= Dian Grueneich =

American scholar

Dian M. Grueneich (/ˈɡruːnɪk/ GROO-nik) is an American scholar and former public utilities commissioner. She served as a commissioner of the California Public Utilities Commission from 2005 until 2010. She is a senior research scholar at Stanford University's Precourt Institute for Energy.

== Biography ==
Grueneich earned a Juris Doctor from Georgetown University Law Center in 1977 and a Bachelor of Arts degree in Human Biology from Stanford University in 1974.

Grueneich was one of the five commissioners of the California Public Utilities Commission, which regulates utilities and common carriers in California. She was appointed to a six-year term by Governor Arnold Schwarzenegger in January 2005 and unanimously confirmed by the State Senate in May 2005.

As commissioner she oversaw the implementation of utility energy efficiency programs.

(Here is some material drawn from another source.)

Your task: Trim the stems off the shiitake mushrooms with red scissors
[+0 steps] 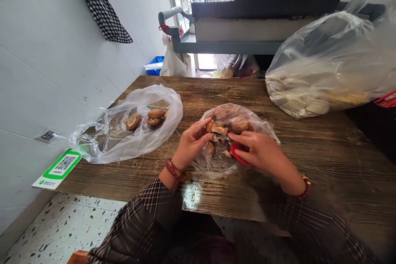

She helped to develop incentives that reward energy utilities for energy efficiency efforts as part of climate change action plans for California. She pushed for consumer-friendly cell phone regulation and tried to force electrical companies to make more use of renewable energy sources.

Prior to her appointment with the CPUC, Grueneich served as a board member of the American Council for an Energy-Efficient Economy and is a past president of the California League of Conservation Voters. Since 2014, she has been a senior research scholar at Stanford University's Precourt Institute for Energy. She is also a senior fellow at New Buildings Institute.